The week we let agents touch production

§ 01 — The Charter

§What we promised the agents would not do. What they did anyway.

Cohort manifest

HARLOW OTIS RUBI PERN

Built atop a shared planner with per-agent execution shells. HARLOW was permitted only structural refactors; OTIS only flake-fixing; RUBI handled database migrations behind a flag; PERN was the on-caller, the one with a PagerDuty handle.

Scoped writes

repo: linden/edge-router repo: linden/billing-svc repo: linden/freight-ml env: stage-eu env: prod-eu (gated)

Hard refusals

no DROP TABLE no force-push to main no secret rotations no IAM grants no customer-data exports

Review board

Karim Adesanya (eng-lead), Ines Vorbeck (security), me (operations), and a rotating IC. We met daily at 16:30 EEST in the small room that smells like espresso and laser toner.

Stack note

Linear PagerDuty Datadog GitHub Terraform Cloud PlanetScale

On Sunday the 4th of June, we wrote a charter. The charter said, plainly: the agents will not touch production without a human standing in the room. The charter was four pages long. By Tuesday the third page had been quietly amended — not by anyone in particular, just by the friction of an actual week of work. We had agreed, in writing, that HARLOW could open PRs against edge-router but could not merge them. We had not said anything, in writing, about whether HARLOW could merge its own PR after a human approved a different one. That was the lie inside the charter. It was an honest lie, the kind you tell when you are trying to sound careful and run out of imagination.
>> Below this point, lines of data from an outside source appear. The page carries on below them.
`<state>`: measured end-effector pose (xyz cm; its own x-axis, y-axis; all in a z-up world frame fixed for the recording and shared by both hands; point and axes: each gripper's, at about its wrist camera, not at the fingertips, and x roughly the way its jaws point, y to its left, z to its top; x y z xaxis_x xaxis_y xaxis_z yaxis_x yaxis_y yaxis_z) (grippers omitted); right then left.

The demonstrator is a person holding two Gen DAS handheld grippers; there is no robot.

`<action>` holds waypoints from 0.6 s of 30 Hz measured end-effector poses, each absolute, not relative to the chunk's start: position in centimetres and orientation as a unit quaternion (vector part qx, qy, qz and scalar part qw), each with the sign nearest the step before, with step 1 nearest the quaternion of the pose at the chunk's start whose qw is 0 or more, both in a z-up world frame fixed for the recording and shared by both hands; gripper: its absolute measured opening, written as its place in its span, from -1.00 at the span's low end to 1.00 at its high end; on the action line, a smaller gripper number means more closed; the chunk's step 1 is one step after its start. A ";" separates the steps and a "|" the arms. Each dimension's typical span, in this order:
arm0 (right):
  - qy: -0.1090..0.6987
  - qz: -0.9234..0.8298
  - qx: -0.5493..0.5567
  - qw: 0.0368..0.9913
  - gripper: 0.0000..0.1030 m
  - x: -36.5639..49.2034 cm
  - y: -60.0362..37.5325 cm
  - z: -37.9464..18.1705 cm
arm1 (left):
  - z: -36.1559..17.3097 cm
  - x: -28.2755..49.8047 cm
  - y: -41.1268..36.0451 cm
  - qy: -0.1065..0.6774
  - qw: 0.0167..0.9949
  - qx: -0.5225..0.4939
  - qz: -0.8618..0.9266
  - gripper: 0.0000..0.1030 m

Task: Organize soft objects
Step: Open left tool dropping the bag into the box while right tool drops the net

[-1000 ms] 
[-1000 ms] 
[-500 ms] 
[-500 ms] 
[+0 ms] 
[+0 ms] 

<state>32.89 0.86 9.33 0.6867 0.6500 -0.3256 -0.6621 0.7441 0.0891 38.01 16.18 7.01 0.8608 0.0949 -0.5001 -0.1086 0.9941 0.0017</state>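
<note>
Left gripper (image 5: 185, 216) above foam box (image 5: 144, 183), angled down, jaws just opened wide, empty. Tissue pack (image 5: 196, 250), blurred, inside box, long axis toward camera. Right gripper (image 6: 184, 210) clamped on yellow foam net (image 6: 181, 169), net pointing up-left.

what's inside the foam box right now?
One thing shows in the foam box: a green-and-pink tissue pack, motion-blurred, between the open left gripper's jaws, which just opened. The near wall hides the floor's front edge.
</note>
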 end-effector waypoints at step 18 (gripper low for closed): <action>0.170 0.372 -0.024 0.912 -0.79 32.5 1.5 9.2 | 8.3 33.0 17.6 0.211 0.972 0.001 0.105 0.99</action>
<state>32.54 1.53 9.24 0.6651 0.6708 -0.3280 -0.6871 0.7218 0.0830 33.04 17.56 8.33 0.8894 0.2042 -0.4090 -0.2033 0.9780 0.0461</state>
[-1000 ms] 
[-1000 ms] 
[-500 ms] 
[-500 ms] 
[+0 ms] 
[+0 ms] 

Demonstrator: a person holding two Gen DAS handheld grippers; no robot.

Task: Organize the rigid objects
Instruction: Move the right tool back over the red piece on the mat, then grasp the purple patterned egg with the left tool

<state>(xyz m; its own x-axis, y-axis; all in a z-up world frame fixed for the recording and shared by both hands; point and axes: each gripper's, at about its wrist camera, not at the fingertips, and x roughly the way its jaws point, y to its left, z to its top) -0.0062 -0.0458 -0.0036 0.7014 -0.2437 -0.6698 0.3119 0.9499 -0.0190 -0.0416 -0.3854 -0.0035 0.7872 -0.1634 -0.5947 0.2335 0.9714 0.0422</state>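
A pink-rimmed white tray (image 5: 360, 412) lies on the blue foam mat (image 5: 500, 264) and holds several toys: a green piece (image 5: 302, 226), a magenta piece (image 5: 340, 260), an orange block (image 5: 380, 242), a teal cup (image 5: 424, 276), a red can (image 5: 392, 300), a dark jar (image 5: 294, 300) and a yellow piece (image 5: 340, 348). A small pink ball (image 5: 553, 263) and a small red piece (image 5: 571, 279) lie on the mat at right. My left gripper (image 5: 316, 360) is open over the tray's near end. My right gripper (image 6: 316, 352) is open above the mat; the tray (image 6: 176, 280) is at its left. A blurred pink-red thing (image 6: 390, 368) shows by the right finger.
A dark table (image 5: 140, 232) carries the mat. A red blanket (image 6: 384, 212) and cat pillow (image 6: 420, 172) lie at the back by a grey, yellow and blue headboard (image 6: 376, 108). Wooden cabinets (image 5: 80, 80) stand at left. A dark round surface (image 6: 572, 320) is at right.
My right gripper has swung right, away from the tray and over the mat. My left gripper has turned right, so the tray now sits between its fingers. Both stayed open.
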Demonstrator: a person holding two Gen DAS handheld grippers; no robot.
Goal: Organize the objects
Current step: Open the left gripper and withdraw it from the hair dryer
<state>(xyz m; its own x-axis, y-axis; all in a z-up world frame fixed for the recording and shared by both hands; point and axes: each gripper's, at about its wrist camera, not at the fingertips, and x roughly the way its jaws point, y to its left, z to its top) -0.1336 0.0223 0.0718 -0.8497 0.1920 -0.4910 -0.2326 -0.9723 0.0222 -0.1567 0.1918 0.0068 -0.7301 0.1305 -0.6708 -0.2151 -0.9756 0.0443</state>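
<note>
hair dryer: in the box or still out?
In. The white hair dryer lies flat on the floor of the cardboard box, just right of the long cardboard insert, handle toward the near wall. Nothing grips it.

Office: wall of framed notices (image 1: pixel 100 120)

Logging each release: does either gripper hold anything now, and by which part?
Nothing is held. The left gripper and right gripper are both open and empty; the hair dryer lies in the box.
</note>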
The cohort — four agents named after the cats that have historically lived in our Helsinki office — were not magic. I keep needing to say this out loud. They were a junior engineer cohort that did not sleep, did not get hungry, and did not understand that a Slack thread can be a kind of warning even when nobody has said stop. They opened pull requests like a junior cohort opens pull requests: too many, too small, and with commit messages that sound polite until you read them three times. Karim, our engineering lead, described their first batch of work as “the energy of an intern on day three: visible, helpful, and slightly dangerous if left near a circuit breaker.”

We chose edge-router because it is boring. It moves requests, mostly between Frankfurt and Helsinki, and it has the most boring SLO in the company: 99.94% over a 30-day window. It is the kind of service that has been rewritten three times by humans and would survive a fourth. We chose billing-svc because it is the opposite of boring — one wrong INSERT is a Monday morning with the CFO on a call — and we wanted to test the refusal layer against a service that had real teeth. Ines, who runs security, asked us to add freight-ml because she wanted to see what an agent does when it meets a Jupyter notebook that has been edited by five different people and committed without being cleared of output cells. I will say this: the agent cried. Not literally. It opened seven PRs trying to flatten the notebook and then opened an eighth asking us to please consider deleting the file.

The week began with 173 open Linear tickets in the engineering backlog. By Sunday night it would be 41. Some of that delta was real work. Some of it was the cohort closing duplicates that had been duplicates for eighteen months and which only an outside observer with no sense of office politics could have closed. I am still deciding whether that counts as cleanup or as desecration.

The charter said: the agents will not touch production without a human standing in the room. By Tuesday the third page had been quietly amended — not by anyone in particular, just by the friction of an actual week of work.

— from the Sunday-night brief, version 1.4, line 87

§ 02 — The Diary

¶Seven days, with the timestamps that matter.

Mon · 06.0501

Onboarding, and the first three commits nobody asked for.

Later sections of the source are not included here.